European foreign ministers will confront China over Kosovo, the Darfur conflict and its tacit support for Myanmar at a major EU-Asia meeting which began in Hamburg on Monday, diplomats said.
German Foreign Minister Steinmeier, left, and his Chinese colleague Yang Jiechi
"Ministers and EU officials will raise the issue of Darfur directly with the Chinese delegation," a German source told AFP at the eighth EU-Asia Meeting (ASEM) of foreign ministers.
The meeting is also expected to see Myanmar face pressure over its decision to extend the house arrest of pro-democracy campaigner Aung San Suu Kyi and more calls for China to condemn the move.
The EU is highly critical of Myanmar's decision to extend house arrest for Aung San Suu Kyi
Observers say that economic and diplomatic support from China and Russia is allowing Myanmar's military rulers to rebuff international calls to release Aung San Suu Kyi, despite strong pressure from the West.
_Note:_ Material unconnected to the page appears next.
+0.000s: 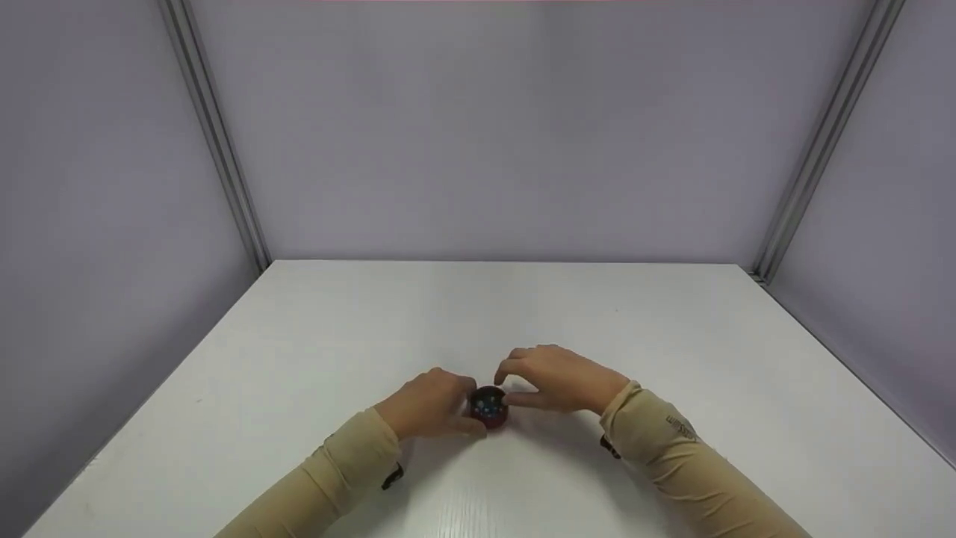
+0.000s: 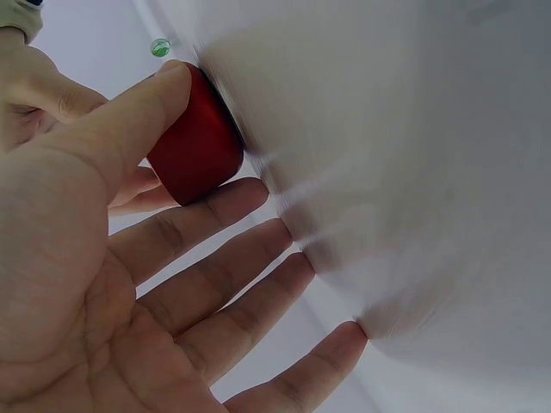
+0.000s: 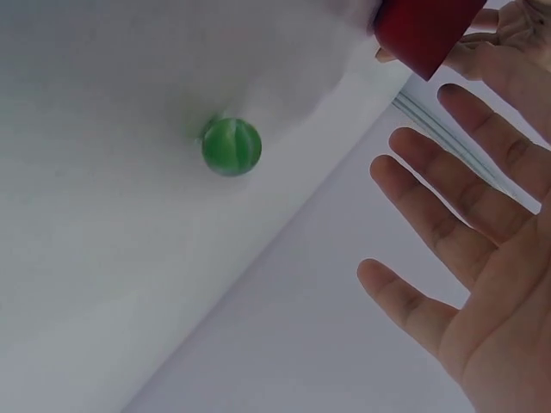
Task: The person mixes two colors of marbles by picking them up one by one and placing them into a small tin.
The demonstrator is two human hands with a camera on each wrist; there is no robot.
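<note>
Hands are meeting at a small red cup [image 1: 489, 408] standing on the white table [image 1: 672, 329], near the front edge. The left hand [image 1: 429, 403] is gripping its side with thumb and fingers; the right hand [image 1: 560, 377] is hovering beside it, fingers spread and relaxed. Only the right wrist view is showing clearly a glossy green marble [image 3: 231, 145] lying on the table. Smooth grey walls [image 1: 478, 127] are surrounding the table.
</note>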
Japanese Foreign Minister Taro Aso raised the issue with his Myanmar counterpart Nyan Win ahead of the ASEM meeting, Aso's spokesman told reporters.
He quoted Win as saying extending the detention of the Nobel peace laureate who has spent most of the past 17 years in house arrest, had been "a difficult decision."
The Kosovo question
China has opposed Kosovo's secession from Serbia
EU foreign policy chief Javier Solana said on Monday that he had raised the fraught issue of Kosovo's future status in bilateral talks with Chinese Foreign Minister Yang Jiechi on Monday.
Western powers introduced a resolution in the UN Security Council earlier this month backing a UN plan calling for the Serbian province's "internationally supervised independence."
But as with Darfur, China has taken a different position within the council and is opposing efforts to impose independence in the face of Serbian resistance.
French Foreign Minister Bernard Kouchner, who has made Darfur a priority since taking up his post earlier this month, is expected to lead efforts to bring China to heel over its backing for the Sudanese government.
He was set to meet with Yang and propose including China in a new contact group of nations on Darfur.
The UN has called Darfur one of the world's worst humanitarian crises today
China's close ties with Sudan -- it sells arms to the African state and buys more than half its oil output -- has bedeviled US-led attempts on the Security Council to use sanctions to force
President Omar al-Beshir to let UN troops into Darfur.
According to UN figures, fighting in the western Sudanese region has claimed at least 200,000 lives since 2003 when an ethnic minority rebellion met with a scorched earth response from the government and allied Arab militias.
German Chancellor Angela Merkel has put Darfur on the agenda for the G8 summit next week, while French President Nicolas Sarkozy has warned that neither this issue nor the Iranian and North Korean nuclear crises can be resolved "without strong and positive Chinese involvement."
China has been blocking US-led attempts at the UN Security Council to use sanctions to force Sudan to allow UN troops into the region to stem the bloodshed.
On Friday, the council endorsed plans for a hybrid UN-African Union force but its deployment remains subject to the approval of Khartoum.
China says it needs to strike a balance between fighting pollution and fighting poverty
The ASEM meeting is due to focus strongly on climate change, which Merkel has put high on the agenda for the Group of Eight summit. She is hosting the event in the Baltic Sea resort of Heiligendamm on June 6-8.
Merkel hoped to tie China and India into a new accord on fighting greenhouse gas emissions once the Kyoto protocol runs out in 2012, but Yang refused to be drawn on whether Beijing would agree to restrictions in the post-Kyoto era, saying China needs to strike a balance between fighting pollution and fighting poverty.
The ASEM meeting began against a backdrop of protest on Monday as thousands of anti-globalization demonstrators gearing up for the G8 summit took to the streets of this German port city.
They were kept away from the venue of the ASEM meeting.